Repository files navigation

Thinking in Dynamics:
How Multimodal Large Language Models Perceive, Track, and Reason Dynamics in Physical 4D World


arXiv Website HF Dataset: Dyn_Bench

Yuzhi Huang*♠1   Kairun Wen*1   Rongxin Gao*1   Dongxuan Liu1   Yibin Lou3   Jie Wu2   Jing Xu7   Jian Zhang1   Zheng Yang1   Yunlong Lin1   Chenxin Li4   Panwang Pan1   Junbin Lu5   Jingyan Jiang6   Xinghao Ding1   Yue Huang† 1   Zhi Wang2

1XMU XMU    2THU THU    3SUSTech SUSTech    4CUHK CUHK    5UW UW    6SZTU SZTU    7JNU JNU

*Equal Contribution     Corresponding author     ♠Project lead

🌟 CVPR 2026 🌟

Humans inhabit a physical 4D world where geometric structure and semantic content evolve over time. While current Multimodal Large Language Models (MLLMs) excel in static visual understanding, can they also be adept at "thinking in dynamics" — perceiving, tracking and reasoning about spatio-temporal dynamics in evolving scenes? We introduce Dyn-Bench, a large-scale benchmark comprising 1k videos, 7k VQA pairs, and 3k dynamic object grounding pairs, systematically assessing MLLMs' ability to perceive, track, and reason about object motion, scene evolution, and camera motion in the physical 4D world.

Release

  • [2026.03.16] 📄 Thinking in Dynamics paper released on arXiv.
  • [2026.03.01] 🚀 Dyn-Bench evaluation code and benchmark released.
  • [2026.02.21] 🎉 Thinking in Dynamics has been accepted by CVPR 2026!

Contents

Dyn-Bench

Overview: We introduce Dyn-Bench, a spatio-temporal dynamics reasoning benchmark built from diverse real-world and synthetic video datasets. Dyn-Bench comprises 1k videos, 7k visual question answering (VQA) pairs, and 3k dynamic object grounding pairs, enabling robust and scalable evaluation of spatio-temporal understanding across three evaluation dimensions.

Evaluation Dimensions

Category Task Suffix Description
Camera-Object cameraqa, cameramask Reasoning about object dynamics relative to camera motion
Inter-Object qa, objmask Reasoning about interactions and relative dynamics between objects
Object-Scene sceneqa, scenemask Reasoning about how objects interact with and evolve within the scene

Evaluation Metrics

  • QA Accuracy: Answer matching accuracy rate for VQA tasks
  • Mask J&F Score: Average of segmentation mask IoU (J) and boundary F-measure (F) for grounding tasks

Results

Evaluation Setup: We probe general, spatial, and region-level MLLMs across all three evaluation dimensions, assessing both linguistic (VQA) and visual (mask grounding) dynamics understanding. We find that existing models cannot simultaneously maintain strong performance in both spatio-temporal reasoning and dynamic object grounding, often producing inconsistent interpretations of motion and interaction.

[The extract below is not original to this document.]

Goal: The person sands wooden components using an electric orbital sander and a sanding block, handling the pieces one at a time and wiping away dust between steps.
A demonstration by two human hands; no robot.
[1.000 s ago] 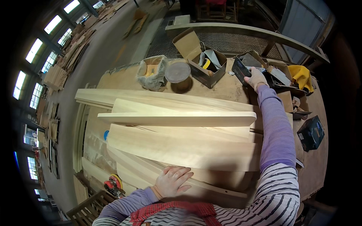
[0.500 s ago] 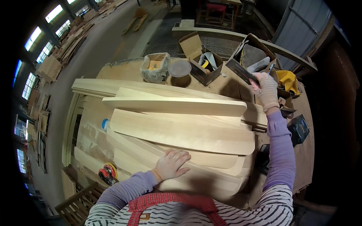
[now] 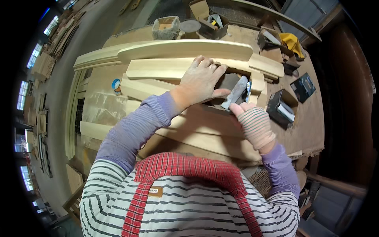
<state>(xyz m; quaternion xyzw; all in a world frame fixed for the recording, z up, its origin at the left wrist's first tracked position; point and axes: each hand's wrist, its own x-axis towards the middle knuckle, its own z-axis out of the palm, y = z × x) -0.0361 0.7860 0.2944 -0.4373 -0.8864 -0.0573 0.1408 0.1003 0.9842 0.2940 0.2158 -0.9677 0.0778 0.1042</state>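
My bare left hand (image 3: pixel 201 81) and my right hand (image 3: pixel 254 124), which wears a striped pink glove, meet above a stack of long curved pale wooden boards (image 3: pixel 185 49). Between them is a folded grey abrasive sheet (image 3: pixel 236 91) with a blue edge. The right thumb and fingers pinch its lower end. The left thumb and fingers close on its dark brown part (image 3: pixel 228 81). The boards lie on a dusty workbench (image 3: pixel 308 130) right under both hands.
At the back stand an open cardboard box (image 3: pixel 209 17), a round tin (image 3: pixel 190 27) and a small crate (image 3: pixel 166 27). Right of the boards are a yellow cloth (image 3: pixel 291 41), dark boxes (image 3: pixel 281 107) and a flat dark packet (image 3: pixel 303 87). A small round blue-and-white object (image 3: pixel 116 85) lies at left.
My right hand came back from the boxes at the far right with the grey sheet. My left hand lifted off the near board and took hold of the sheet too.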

Note: Conventional prompting strategies (e.g., chain-of-thought or caption-based hints) provide limited improvement, whereas structured integration approaches — including Mask-Guided Fusion and Spatio-Temporal Textual Cognitive Map (ST-TCM) — significantly enhance MLLMs' dynamics perception and spatio-temporal reasoning in the physical 4D world.

Run Your Own Evaluation

Benchmark

Our benchmark is hosted on HuggingFace. You can access the benchmark data using:

# NOTE: pip install datasets

from datasets import load_dataset
dyn_bench = load_dataset("kairunwen/DynamicVerse")
print(dyn_bench)

Installation

1. Environment Setup

conda create -n bench python=3.11
conda activate bench

# Install PyTorch (choose according to your CUDA version, see https://pytorch.org)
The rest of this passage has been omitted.